ソフトバンクは3月2日、AI時代の社会インフラとして「Telco AI Cloud」構想を発表した。同構想は、通信基盤を核に据え、AIの学習・推論処理を最適化した分散型AIインフラの構築を進め、AIインフラプロバイダーへの進化を目指すものだという。
Telco AI Cloudは、大規模なAIデータセンター基盤「GPUクラウド」と、推論向けの低遅延処理を担う「AI-RAN」MEC基盤、そして両者を統合管理するソフトウエアスタック「Infrinia AI Cloud OS」で構成される。これにより、全国規模の通信基盤を活用した低遅延かつ高信頼、データ主権性を備えた分散型AIインフラを実現するとした。

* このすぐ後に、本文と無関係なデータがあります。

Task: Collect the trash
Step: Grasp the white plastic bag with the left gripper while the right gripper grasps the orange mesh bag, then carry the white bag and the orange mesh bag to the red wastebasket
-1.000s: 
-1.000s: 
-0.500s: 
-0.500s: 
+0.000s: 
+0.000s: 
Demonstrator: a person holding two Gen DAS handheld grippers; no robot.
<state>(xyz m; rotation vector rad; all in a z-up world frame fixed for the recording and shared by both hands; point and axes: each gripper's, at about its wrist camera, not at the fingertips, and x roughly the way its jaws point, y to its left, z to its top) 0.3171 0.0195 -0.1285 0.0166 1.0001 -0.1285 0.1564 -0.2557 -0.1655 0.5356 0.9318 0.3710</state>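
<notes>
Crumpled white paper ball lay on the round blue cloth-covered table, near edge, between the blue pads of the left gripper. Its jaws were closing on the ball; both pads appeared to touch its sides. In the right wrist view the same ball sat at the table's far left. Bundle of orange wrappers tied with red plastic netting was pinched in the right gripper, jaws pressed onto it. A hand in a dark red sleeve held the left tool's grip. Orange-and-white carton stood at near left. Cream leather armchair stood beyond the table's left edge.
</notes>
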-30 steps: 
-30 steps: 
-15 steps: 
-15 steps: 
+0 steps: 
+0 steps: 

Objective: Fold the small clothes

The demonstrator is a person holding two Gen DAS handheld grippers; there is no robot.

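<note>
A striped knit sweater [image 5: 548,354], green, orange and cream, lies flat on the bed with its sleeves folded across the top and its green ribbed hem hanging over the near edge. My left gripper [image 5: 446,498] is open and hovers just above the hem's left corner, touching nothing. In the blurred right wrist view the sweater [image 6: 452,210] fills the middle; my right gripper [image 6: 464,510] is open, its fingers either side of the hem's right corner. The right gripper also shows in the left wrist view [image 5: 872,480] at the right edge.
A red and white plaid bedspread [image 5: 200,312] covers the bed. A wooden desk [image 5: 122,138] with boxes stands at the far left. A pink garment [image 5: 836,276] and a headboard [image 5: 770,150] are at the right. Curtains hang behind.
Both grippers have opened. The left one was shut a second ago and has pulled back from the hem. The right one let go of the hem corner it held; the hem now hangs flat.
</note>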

通常の集中型クラウドとは異なり、Telco AI Cloudは拠点ごとの構成が異なる分散型アーキテクチャを採用している。運用の複雑性を解決するため、ソフトバンクはGPU・通信ネットワーク・Kubernetes・AIワークロードまでを統合管理する「Infrinia AI Cloud OS」を開発。これによって、学習から推論までのAI処理の最適化や、セキュアなマルチテナント型GPUクラウドの運用を可能にした。
また、ソフトバンクは、エリクソンや三菱重工業などと協業を強化し、産業分野向けのセキュアなエッジAI基盤の展開も推進する。エッジAIへのAITRASの導入や低遅延・高信頼のネットワークによるAI処理基盤の共同実証も進めているという。
さらに、AI-RAN基盤の拡大を目的に、AITRASオーケストレーターの中核機能「Dynamic Scoring Framework(DSF)」をオープンソース化。エリクソンやノキアなどとのプラットフォーム連携も進め、AIとRANを横断したリソース配分や外部AIワークロードの実行を可能にする。
ソフトバンクは、今後もOCUDU Ecosystem Foundationへ参画するなど、分散型AI-RAN基盤の発展を通じたグローバルなAIエコシステムの形成を推進していくという。